Fernando de Amorim
Paris, le 2 octobre 2024
La présence du psychanalyste dans la clinique médicale au quotidien n’est pas décorative. Dans une tribune publiée par Le Monde – Science & Médecine du 2 octobre 2024, un nombre important de signataires, dont le professeur de droit Keith Findley, met en garde, selon mon interprétation, la société toute entière – médecins, juges, politiciens et enseignants – sur la dégradation du discours social, celui porté par le Symbolique, par la parole et le langage, au profit du discours sociétal. Il écrit : « Le cas de Roberson [un Américain de 57 ans condamné à mort, accusé d’avoir tué sa fille Nikki] est symptomatique de notre tendance à laisser l’émotion ou l’argument d’autorité anesthésier notre esprit critique ».
La médecine basée sur les preuves est légitime, à condition que celui qui la pratique occupe la position de clinicien et non de praticien, voire de technicien.
Un technicien se limite à faire usage des techniques en vigueur pour tirer des conclusions sans avoir écouté la victime ou les proches ; le praticien applique les techniques, mais s’appuie sur son Moi pour juger quelle voie donner à la situation à laquelle il est confronté ; le clinicien s’appuie sur son être, sait parler et connaît les techniques et les méthodes propres à sa discipline pour apporter une réponse vraie. Cette réponse vraie, différente de la vérité, est élaborée avec la victime ou ses proches.
La présence du psychanalyste dans la clinique médicale, qu’elle soit en clinique privée ou à l’hôpital public, a la fonction d’examiner les dires du malade, ou du patient. À vrai dire, il s’agit d’examiner les dires du Moi du malade ou du patient car, parfois pris par la culpabilité que lui infligent les organisations intramoïques (l’Autre non barré et la résistance du Surmoi), le Moi s’accuse d’actes ou de crimes non-commis.

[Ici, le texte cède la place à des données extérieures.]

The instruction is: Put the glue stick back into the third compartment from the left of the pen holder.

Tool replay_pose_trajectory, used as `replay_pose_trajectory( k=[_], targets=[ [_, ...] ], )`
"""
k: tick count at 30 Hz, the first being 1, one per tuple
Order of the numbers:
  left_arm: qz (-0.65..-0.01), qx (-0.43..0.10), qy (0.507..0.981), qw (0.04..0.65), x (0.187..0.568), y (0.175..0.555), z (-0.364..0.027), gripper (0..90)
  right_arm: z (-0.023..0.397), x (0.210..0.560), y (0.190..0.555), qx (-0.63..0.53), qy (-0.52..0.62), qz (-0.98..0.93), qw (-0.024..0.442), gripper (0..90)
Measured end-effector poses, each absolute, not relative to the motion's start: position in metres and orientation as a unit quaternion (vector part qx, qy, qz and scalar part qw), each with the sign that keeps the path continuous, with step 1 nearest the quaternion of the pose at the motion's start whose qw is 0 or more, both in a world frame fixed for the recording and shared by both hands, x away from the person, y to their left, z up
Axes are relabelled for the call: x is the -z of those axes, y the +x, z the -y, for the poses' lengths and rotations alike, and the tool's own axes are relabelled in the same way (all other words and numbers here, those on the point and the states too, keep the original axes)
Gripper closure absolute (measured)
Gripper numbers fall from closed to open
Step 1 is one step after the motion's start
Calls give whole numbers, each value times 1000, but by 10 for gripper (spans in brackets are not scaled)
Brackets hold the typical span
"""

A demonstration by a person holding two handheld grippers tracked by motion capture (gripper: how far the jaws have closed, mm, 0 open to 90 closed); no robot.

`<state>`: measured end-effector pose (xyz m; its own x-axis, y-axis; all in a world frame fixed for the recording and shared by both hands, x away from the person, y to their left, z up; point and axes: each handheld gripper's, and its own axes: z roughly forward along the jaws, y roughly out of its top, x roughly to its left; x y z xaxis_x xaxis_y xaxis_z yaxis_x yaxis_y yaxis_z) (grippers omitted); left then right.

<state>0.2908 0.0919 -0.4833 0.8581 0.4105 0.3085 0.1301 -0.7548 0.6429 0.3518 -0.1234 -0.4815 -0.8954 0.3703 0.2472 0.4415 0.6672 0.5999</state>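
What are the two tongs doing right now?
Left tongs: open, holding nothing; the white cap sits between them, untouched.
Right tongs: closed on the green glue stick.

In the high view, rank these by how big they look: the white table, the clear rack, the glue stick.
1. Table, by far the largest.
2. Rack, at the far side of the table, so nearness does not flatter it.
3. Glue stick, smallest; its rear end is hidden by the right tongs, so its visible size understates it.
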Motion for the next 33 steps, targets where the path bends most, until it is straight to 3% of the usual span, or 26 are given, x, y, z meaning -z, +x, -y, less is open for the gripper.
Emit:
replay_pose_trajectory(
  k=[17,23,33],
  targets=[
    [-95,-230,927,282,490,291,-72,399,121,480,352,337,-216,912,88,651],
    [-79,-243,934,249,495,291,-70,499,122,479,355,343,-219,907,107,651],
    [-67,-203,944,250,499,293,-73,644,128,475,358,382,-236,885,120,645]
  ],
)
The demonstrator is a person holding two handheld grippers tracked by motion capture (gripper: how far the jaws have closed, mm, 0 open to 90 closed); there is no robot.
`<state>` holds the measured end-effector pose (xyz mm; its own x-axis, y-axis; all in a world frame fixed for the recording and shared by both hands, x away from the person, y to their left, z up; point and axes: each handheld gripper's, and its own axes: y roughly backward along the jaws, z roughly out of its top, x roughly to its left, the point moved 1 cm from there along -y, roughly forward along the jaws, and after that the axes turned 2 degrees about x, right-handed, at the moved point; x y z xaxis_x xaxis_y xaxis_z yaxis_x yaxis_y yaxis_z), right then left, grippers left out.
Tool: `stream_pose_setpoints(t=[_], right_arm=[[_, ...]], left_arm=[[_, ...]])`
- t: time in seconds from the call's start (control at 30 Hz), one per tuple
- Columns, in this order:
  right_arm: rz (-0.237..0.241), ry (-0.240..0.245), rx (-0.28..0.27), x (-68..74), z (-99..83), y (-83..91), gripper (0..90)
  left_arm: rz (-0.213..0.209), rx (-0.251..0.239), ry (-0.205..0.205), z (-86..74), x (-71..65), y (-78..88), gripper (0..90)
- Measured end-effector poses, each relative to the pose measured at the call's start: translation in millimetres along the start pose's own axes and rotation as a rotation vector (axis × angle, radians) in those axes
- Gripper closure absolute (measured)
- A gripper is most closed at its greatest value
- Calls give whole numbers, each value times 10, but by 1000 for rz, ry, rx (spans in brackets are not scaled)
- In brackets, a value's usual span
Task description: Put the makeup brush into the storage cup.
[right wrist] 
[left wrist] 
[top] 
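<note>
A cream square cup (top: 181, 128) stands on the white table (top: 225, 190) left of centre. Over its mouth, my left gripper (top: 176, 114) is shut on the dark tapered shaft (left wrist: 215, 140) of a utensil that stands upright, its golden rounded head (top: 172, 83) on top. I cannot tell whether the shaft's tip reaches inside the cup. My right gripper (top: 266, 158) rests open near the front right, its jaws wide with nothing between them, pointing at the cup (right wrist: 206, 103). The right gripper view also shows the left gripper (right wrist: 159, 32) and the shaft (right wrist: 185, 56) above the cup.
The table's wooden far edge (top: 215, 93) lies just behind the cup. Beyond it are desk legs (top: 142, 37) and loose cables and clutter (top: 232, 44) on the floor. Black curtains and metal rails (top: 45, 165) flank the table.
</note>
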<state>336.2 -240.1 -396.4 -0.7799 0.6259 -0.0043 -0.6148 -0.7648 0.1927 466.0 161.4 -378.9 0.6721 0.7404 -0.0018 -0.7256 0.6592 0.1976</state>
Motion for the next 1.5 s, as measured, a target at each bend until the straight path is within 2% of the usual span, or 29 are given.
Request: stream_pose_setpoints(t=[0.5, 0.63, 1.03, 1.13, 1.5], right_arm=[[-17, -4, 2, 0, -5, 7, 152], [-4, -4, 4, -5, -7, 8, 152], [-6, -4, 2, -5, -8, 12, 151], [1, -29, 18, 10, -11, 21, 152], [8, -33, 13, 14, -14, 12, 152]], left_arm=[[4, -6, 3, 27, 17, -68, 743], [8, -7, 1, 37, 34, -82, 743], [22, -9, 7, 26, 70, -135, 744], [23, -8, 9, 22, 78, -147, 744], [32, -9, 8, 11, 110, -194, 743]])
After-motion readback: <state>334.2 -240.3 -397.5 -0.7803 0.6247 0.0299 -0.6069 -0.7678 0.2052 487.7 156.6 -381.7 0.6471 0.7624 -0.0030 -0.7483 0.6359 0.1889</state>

L’examen médico-chirurgical et, dans le cas évoqué, même les preuves médico-légales devraient faire appel, dans le cadre d’un staff médical et en présence d’un juge, à l’avis professionnel d’un psychanalyste. Les médecins se sont engouffrés dans une logique scientifique et ils ont perdu la notion de ce qu’est faire science. Le résultat est qu’ils font de la « mauvaise science », ce qui a pour conséquence l’erreur judiciaire, pour paraphraser le titre de la tribune. Faire science, ce n’est pas se limiter à examiner des données biologiques, des résultats statistiques ou des IRM. Faire science en médecine humaine, c’est écouter l’être qui se cache derrière le Moi. Pour cela, il faut prendre en compte la parole dite, le signifiant corporel.
L’être ici est l’être d’Aristote. Cet être est structurellement lâche, c’est pour cette raison qu’il se cache derrière le Moi, comme évoqué plus haut. Le Moi, instance freudienne par excellence, est au cœur de cette tribune et il se caractérise par l’aliénation.
Comment donc prendre une décision de vie et de mort si celui qui parle, celle qui s’accuse, c’est le Moi et non l’être ? Comment ne pas prendre en compte l’aveu d’innocence et ne pas croire à l’accusé ? Parce que le Moi de celui qui écoute part du préjugé que l’accusé est coupable. Mais quels sont les critères utilisés par le Moi des accusateurs qui décident de l’accusation ?
Ce sont ces moments cruciaux qui me font mettre en évidence l’importance d’une étude commune entre médecins, juges et psychanalystes pour que l’erreur dans le jugement soit la plus éloignée possible de la décision.
Quid du DSM chéri des psychiatres ? Et de ses amis intimes les TCC, copains comme cochons des médecins dans ce genre de questions cruciales liées à la vie ou l’avenir d’un être jugé par le Moi et par les préjugés ?
Plus personne à l’horizon. La psychanalyse, portée par le psychanalyste – et non par le psy –, est là pour participer à une réflexion qui peut être utile au discours social et pour apporter des voies possibles à des problèmes cliniques.